#### [The task]
Give back, exactly as written, the lines of the listing from the top through the line holding "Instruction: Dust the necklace", and nothing more. Exclude pictures.
====
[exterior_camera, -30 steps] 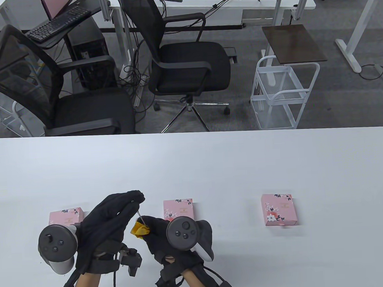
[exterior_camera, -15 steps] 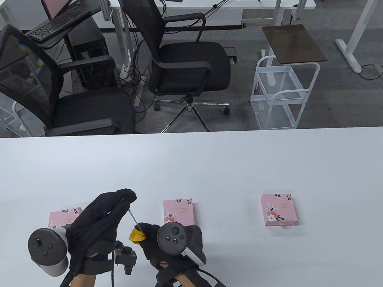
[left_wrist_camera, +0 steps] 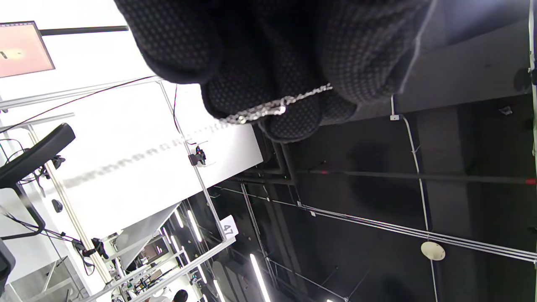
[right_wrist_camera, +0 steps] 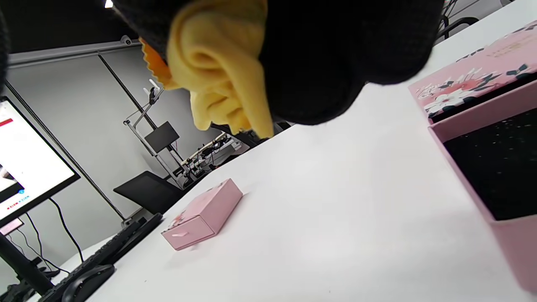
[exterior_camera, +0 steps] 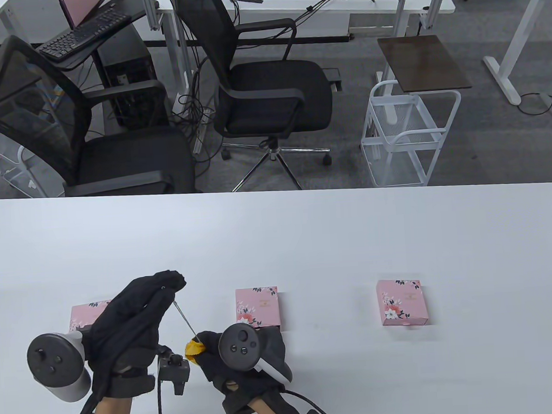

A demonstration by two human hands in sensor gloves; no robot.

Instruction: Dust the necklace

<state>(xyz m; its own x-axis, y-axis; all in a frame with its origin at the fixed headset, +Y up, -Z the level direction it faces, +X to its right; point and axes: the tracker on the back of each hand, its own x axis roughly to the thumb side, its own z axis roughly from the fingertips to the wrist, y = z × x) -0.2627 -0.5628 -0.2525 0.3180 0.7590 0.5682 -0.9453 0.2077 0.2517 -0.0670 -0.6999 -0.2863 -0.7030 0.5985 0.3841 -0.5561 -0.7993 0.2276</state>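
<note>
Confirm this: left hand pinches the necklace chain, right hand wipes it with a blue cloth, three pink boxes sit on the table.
Not quite. The cloth is yellow, not blue, as the right wrist view shows. Otherwise correct: left hand pinches the chain, right hand holds the cloth on it.

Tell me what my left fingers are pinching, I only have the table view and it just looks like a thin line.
Observer: In the left wrist view the left hand's fingertips pinch a silver chain necklace.
Operator: And the yellow thing under my right hand?
Observer: The right wrist view shows a yellow cloth bunched in the right hand's fingers, held above the table.
Operator: Is the middle pink box closed?
Observer: No. The right wrist view shows the pink box beside that hand with its drawer pulled out and a dark lining inside.
</note>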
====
#### [Solution for this exercise]
[exterior_camera, -30 steps] 
[exterior_camera, -15 steps] 
[left_wrist_camera, +0 steps] 
[right_wrist_camera, +0 steps] 
[exterior_camera, +0 steps] 

A demonstration by two human hands in sensor gloves; no robot.

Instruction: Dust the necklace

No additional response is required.